为安置大量移民,剩存的官荒亦陆续放垦,黑龙江省在边远地区,已放荒地大多尚未开垦。1923年,同江县已垦熟地仅有5万余亩,未垦荒地尚有3 895 736亩;绥远县已垦地500垧,未垦地 770 137垧;桦川县已垦地110 182垧,未垦荒地151 340垧[11]。1927年,省长公署筹款10万元,在同江县开辟垦区。共招到垦民800余户,设置了 28个村屯,每村设公用马架、水井、碾 磨,此外,每户由官府先雇洋犁代开熟地一垧,“使之耕种储粮,以过冬令”[12]。经过历年放垦,永丰区孟家岗一带,原有垦户87家,从1927年到1928年,新来垦户三百家,“用洋犁开地三万垧左右,兴盛之速殊为意料所不及”[13](p.443)。为安置难民,开垦荒原,1927年3月颁布了《黑龙江省各属招垦章程》,1928年9月又颁布《黑龙江省沿边各属荒地抢垦试办章程》。当时,“凡属官荒,任令难民自由垦殖,限期升科纳租。从前已放官荒,仍给最短期限,由原领户先垦,越期,即准人民抢垦”[14]。上述措施的实行,对黑龙江省垦殖起了很大的推动作用。从1927年到1928年,黑龙江省“垦成熟地至十二万垧,足抵民国三年以后十数年来之成绩”。1927年,“东兴一带人口已增至三万余口,已垦熟地五万余亩”。于是设立了东兴设治局。同年,索伦山设治局出放官荒17段,共有地 24 649垧9亩9分[15](p.754)

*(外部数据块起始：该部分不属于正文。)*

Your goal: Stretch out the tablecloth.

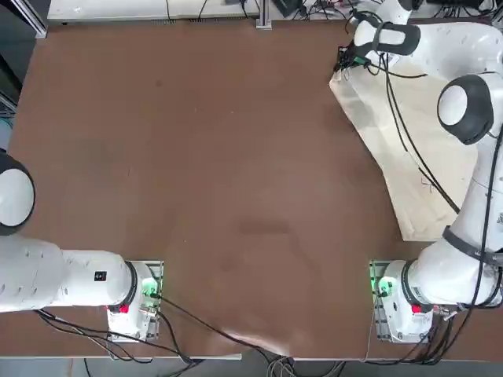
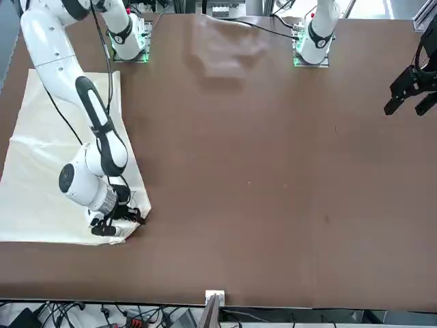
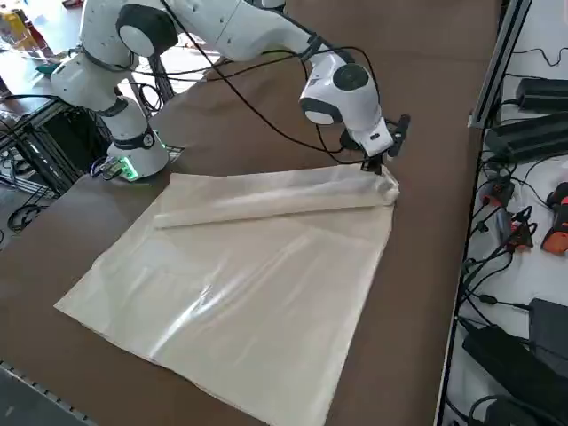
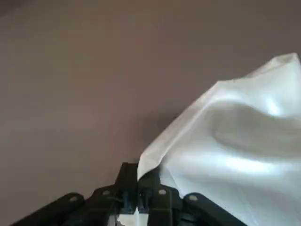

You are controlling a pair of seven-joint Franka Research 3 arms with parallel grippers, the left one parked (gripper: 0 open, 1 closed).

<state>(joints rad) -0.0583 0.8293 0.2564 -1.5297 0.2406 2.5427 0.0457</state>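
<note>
At the far right corner of the counter (image 1: 196, 157), as the robot sees it, the tool (image 1: 343, 61) is down low on a corner of the cloth (image 1: 424, 149). The wrist view shows the two fingers (image 4: 153, 186) pressed together with only a thin edge of cloth (image 4: 235, 141) between them, so the tool (image 4: 138, 188) is clamped on that corner. From the pinch the fabric rises in a soft peaked fold and falls away to one side, while bare brown counter (image 4: 94, 70) fills the rest of that view. The side view shows the cloth (image 3: 240, 293) lying mostly flat over the robot's right side of the counter (image 3: 417, 222), with the strip nearest the tool (image 3: 377, 160) doubled back on itself into a long rolled fold that runs from the held corner toward the arm's base. The rest of the sheet spreads out with faint creases and straight edges, one corner reaching near the counter's edge. In the front view the cloth (image 2: 41, 171) sits at the picture's left, under and beside the arm, and the tool (image 2: 109, 225) grips its corner closest to that camera. In the top view the arm crosses over the cloth, and cables hang above it. The whole left and middle of the counter (image 2: 273, 171) is uncovered brown surface.
</note>
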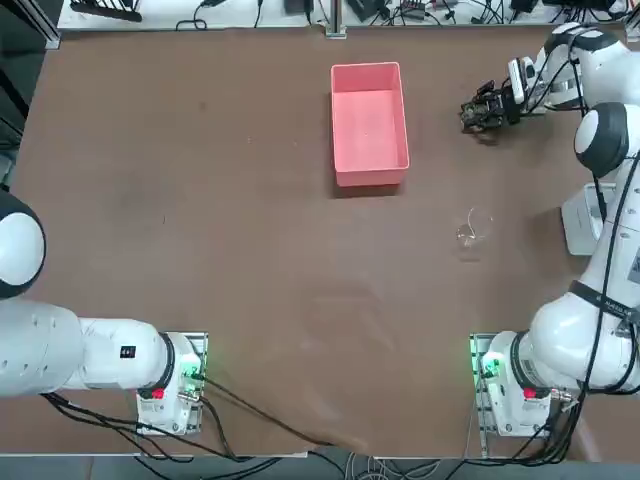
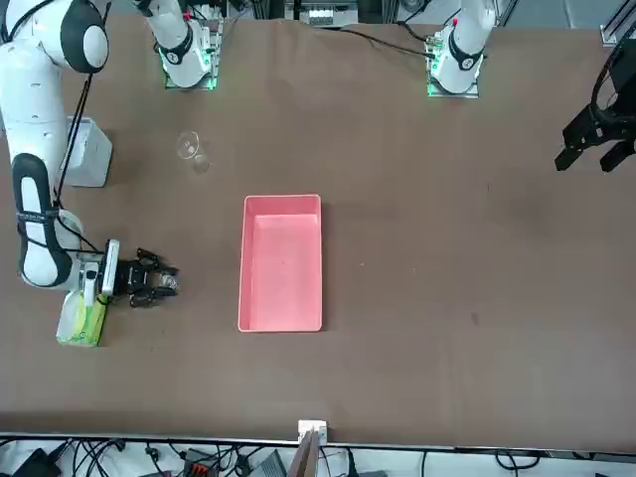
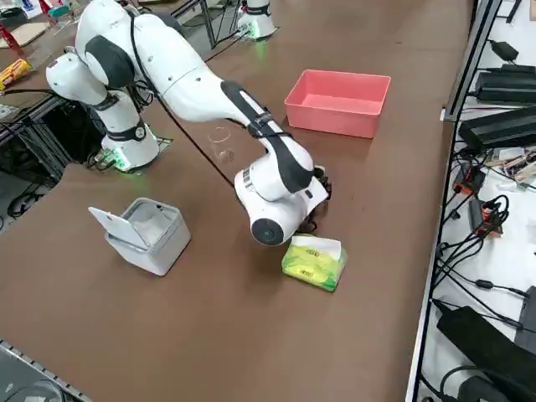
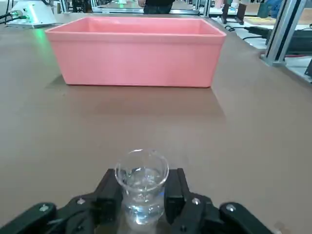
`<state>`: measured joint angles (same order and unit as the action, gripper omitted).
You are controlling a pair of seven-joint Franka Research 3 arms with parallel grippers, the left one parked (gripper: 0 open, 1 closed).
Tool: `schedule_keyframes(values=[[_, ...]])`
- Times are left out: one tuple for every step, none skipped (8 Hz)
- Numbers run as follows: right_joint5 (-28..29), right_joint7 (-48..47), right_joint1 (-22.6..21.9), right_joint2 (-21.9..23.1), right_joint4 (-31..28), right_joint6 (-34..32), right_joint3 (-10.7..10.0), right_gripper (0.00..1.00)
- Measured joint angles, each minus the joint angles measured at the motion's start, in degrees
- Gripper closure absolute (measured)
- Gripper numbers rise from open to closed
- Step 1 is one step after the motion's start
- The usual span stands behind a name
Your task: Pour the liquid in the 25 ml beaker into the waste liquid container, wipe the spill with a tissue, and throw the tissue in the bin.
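On desk [image 1: 200,200], right of pink bin [image 1: 369,124]: tool [image 4: 142,192] low, fingers [image 4: 175,192] clamped on 25 ml beaker [image 4: 141,185], upright, liquid inside. Larger beaker [image 1: 474,228] well apart, nearer base. Tissue pack [image 3: 314,261] beside wrist.

No readable text, labels or nos. anywhere. Green tissue pack [image 3: 313,262], lower centre of the right side view, has print too small to read. Small dark mark on the parked arm [image 1: 127,352], lower left of the top view, also illegible.
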<state>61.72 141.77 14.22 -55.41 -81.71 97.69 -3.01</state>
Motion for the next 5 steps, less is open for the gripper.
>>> schedule_keyframes(values=[[0.51,-0.54,-0.35,0.64,0.23,0.08,0.01,0.53],[0.66,-1.52,-0.82,1.58,0.63,0.25,0.03,0.53],[0.67,-2.87,-1.48,2.82,1.09,0.55,0.03,0.53],[0.66,-4.52,-2.38,4.23,1.50,1.19,0.02,0.53],[0.51,-5.93,-3.50,5.73,1.66,2.54,-0.01,0.53]])
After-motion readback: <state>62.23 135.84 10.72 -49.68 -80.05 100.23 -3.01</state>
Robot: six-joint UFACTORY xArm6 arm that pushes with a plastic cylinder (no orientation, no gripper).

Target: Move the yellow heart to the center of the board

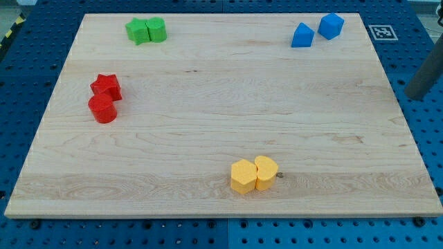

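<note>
A pale, grained wooden board (221,90) is being shown with matte blocks in pairs. The yellow heart (266,172) is lying near the view's bottom edge, touching a yellow hexagon (243,176) on its left. My tip is not being shown, so its position and state cannot be told.

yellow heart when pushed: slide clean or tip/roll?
The yellow heart looks squat and flat-based, so it likely slides rather than tips or rolls. It touches the yellow hexagon-like block, which may drag along. My tip seems at its right edge; off-centre contact could spin it.
</note>
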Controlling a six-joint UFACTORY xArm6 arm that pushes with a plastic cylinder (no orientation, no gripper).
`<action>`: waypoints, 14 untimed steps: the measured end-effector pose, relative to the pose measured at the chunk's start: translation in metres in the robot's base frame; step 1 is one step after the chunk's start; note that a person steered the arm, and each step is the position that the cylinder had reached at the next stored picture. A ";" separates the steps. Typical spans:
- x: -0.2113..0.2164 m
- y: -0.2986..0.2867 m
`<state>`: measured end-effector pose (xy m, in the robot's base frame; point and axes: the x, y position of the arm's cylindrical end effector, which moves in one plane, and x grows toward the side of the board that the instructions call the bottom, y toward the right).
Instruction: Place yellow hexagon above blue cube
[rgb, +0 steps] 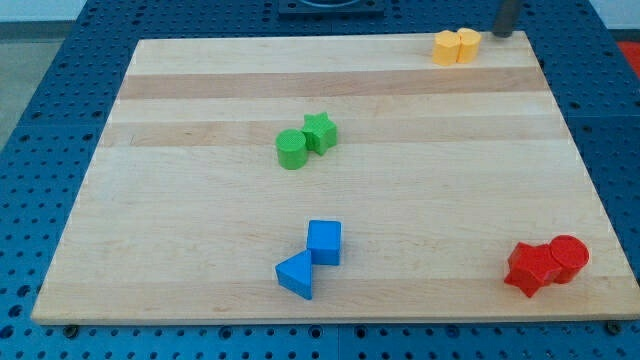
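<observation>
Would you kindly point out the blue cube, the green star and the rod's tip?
blue cube (324, 241): camera view, top face.
green star (320, 131): camera view, top face.
my tip (503, 33): camera view, rod's lower end.

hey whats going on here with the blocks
A robot arm with a rod is pushing blocks around a wooden board. My tip sits at the view's top right, just right of the two yellow blocks, not clearly touching them. The yellow hexagon is meant to end up above the blue cube, which sits far off near the bottom centre beside a blue triangle. Green blocks and red blocks lie apart.
</observation>
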<state>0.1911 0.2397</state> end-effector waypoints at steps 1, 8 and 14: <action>0.004 -0.039; 0.159 -0.124; 0.280 -0.196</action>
<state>0.4710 0.0433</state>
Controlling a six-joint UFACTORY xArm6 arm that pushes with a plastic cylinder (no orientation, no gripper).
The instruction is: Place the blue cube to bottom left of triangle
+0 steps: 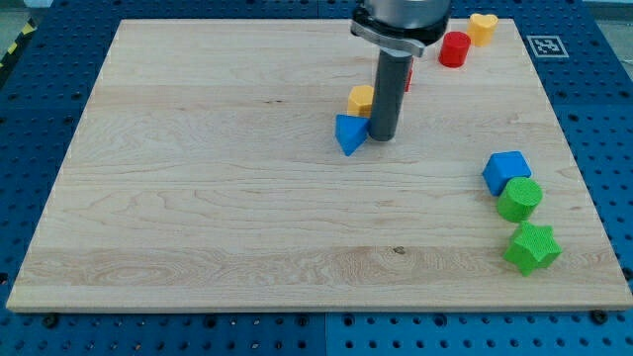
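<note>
The blue cube [505,170] sits at the view's right, touching a green cylinder [520,199] just below it. The blue triangle [349,133] lies near the board's middle top, with a yellow block [361,98] right above it. My tip [383,136] stands against the blue triangle's right side, far to the left of the blue cube. A red block [407,79] is mostly hidden behind the rod.
A green star [531,247] lies below the green cylinder at the view's lower right. A red cylinder [454,48] and a yellow heart-like block [482,27] sit at the top right. The wooden board [198,198] ends at blue pegboard on all sides.
</note>
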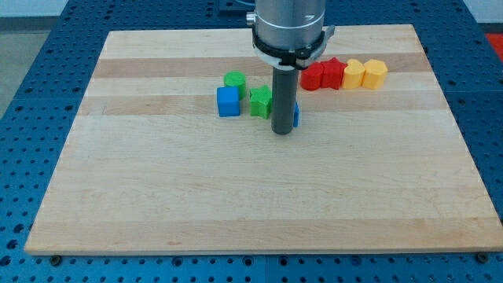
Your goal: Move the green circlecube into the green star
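Camera view — dark rod on the wooden desk (157,204).
My tip (283,134) sits just right of the green star block (260,102); green round block (234,80) lies up-left — no gripper fitted.

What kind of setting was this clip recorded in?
Likely a robotics lab bench: a wooden board lies on a blue perforated table, with small coloured blocks such as the green star near my tip on a mounted arm.

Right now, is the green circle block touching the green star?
No. The green circle block sits apart from the green star, up and to the view's left of it, with bare board showing between them.
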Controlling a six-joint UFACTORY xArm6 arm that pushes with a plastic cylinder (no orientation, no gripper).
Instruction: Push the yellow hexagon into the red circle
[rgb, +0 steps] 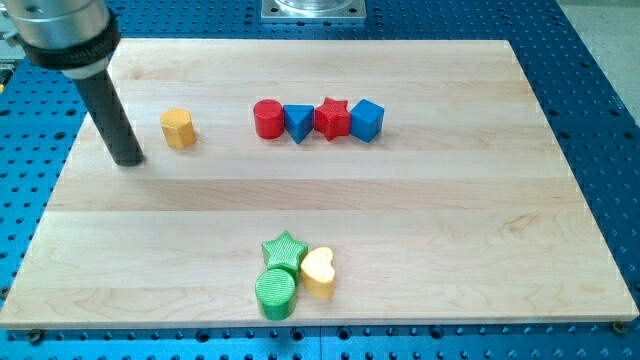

面对朝鲜移民的大举迁入,奉系集团表现出矛盾的心理,既想利用,又想防范。利用之处在于,朝鲜人在气候比较寒冷的黑龙江地区积极探索水田技术,在兴修水利工程、引进和使用优良水稻品种、改良寒地水稻种植技术等方面确实做出一定贡献。为何防范?因为来到黑龙江的朝鲜人多集中在牡丹江、饶河等地区,这些地区毗邻俄国的远东地区,奉系担心这些朝鲜人在从事反日独立运动的过程中,受俄国十月革命的影响,而奉系在东北一直坚持反赤政策,苏俄政府支持和鼓励朝鲜人在东北开展共产主义运动直接威胁奉系军阀的统治,这是奉系绝对不能容忍的,所以,奉系声称:“经设治员调查,侨居鲜民呈请归化亦非出自本心,视其小学教科书,仍用韩文,及不与华民杂处,则其用心可想而知矣。此外,尚有一端,实足为将来地方之瘾患者,侨居鲜民十分之九携妻挈子,滋生繁殖,丁口日增。将来虽免无喧宾夺主之势,虽其势力薄弱不足为患,然其足以为地方发达之障碍,则可知也。惟有严禁其集会结社,为防微杜渐之策,有鲜民垦地当然在禁止之列。”[16]况且“日人复利用鲜人令其组设民会,潜相勾结,低利放款,前途瘾患,实勘顾虑。就目前论,鲜人管辖权未能协定,但有权令归化,一端稍资救济,然效力仍极有限,对于迁垦租地等项计,惟严予取缔”[18]。可见,奉系对朝鲜移民的态度变化是由其政治取向来决定的,维护辖区内统治秩序的稳定是奉系最基本的政治诉求。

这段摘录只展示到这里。